Melittis

Bastard Balm ( Melittis melissophyllum )

The Bastard Balm ( Melittis melissophyllum ) is a plant species in the mint family ( Lamiaceae). The genus is monotypic Melittis, that is, it consists of a single species M. melissophyllum.

Name

The genus name Melittis is a neoplasm Linnaeus for this species, which was previously called Lamium montanum or Melissae portfolio. It is derived from the Greek μέλισσα mélissa, ( Melitta ) = bee. The Style epithet derives from Latin mel honey and Greek φύλλον phyllon = leaf from what is explained by the honey smell of the crushed leaves. The name is already melissophyllon by Virgil ( Georgics 4.63 ) and Pliny the Elder ( Naturalis historia book 20.116 and 21.149 ) used for the Immenblatt.

Description

The Bastard Balm is a perennial, herbaceous plant with a creeping rhizome ( Hemikryptophyt ). The plants reach a stature height of 20 to 50 centimeters. The stems are erect and dull square. The stems and leaves are densely covered with soft hairs members.

The leaves are stalked 0.5 to three millimeters long. The leaf blade is ovate, wrinkled, hairy on both sides and notched sawn roughly to the edge.

The flowers sit at one to three in the upper leaf axils and are often einseitswendig. The cup is 1.5 to two inches long, broadly bell-shaped, ten - annoying, and just at the edge and on the nerve, often glandular, hairy. The calyx upper lip tridentate to ganzrandig and longer than the bidentate lower lip. The crown is three to 4.5 inches long. She is mostly white outside, the upper lip is white or light purple and dotted inside. The upper lip is entire, finely glandular- hairy. The lower lip usually has a bright purple purple middle lobe.
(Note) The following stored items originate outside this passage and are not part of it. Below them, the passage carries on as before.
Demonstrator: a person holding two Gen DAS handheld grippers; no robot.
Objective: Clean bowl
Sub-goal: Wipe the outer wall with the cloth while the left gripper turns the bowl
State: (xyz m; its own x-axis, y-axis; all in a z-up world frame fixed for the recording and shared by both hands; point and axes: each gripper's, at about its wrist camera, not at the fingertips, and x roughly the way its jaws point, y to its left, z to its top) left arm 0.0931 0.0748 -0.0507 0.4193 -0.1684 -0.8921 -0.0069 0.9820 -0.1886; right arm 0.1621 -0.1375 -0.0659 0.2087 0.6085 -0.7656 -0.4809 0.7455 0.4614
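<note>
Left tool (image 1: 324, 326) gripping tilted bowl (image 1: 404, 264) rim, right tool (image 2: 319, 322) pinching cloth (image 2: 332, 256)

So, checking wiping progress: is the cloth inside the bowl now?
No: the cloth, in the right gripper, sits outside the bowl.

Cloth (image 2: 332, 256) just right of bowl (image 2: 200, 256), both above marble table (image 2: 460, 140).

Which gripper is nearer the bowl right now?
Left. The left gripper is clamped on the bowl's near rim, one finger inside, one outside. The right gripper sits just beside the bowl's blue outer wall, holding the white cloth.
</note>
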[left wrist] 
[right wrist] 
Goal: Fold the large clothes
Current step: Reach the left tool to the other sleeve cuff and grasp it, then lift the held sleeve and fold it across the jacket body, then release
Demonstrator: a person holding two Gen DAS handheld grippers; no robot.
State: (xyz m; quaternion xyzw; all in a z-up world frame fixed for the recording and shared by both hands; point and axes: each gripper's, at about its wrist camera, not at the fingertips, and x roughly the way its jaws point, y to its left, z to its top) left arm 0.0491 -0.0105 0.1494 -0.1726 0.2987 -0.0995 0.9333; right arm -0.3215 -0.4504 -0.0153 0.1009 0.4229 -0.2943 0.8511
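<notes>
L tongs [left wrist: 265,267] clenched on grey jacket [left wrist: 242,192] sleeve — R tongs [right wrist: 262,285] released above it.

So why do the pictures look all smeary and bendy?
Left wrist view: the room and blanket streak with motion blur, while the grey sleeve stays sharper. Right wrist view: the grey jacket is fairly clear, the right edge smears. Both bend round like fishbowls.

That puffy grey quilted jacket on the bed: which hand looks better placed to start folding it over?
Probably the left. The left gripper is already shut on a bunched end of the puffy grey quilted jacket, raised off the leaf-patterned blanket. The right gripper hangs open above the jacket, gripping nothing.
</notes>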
Sometimes, especially in South Tyrol, the crown is pure white. Bloom time is from May to June, the pollination is done by bumblebees and butterflies. Ecologically flowers are proterandrische, nectar leading -scented honey lip flowers.

The partial fruits are 3.5 to four millimeters long, smooth or hairy. You slimy wet.

Subspecies

The sometimes given subspecies such as M. melissophyllum subsp. carpatica or M. melissophyllum subsp. melissophyllum provided by Fischer ( 2005) in question.

Occurrence

The Bastard Balm grows in thermophilic deciduous forests of hill and montane zone. It usually grows on moderately fresh, calcareous, loose and humic clay and loamy soils. It is a Ordnungscharakterart of thermally bonded mixed oak forests ( Quercetalia pubescentis ).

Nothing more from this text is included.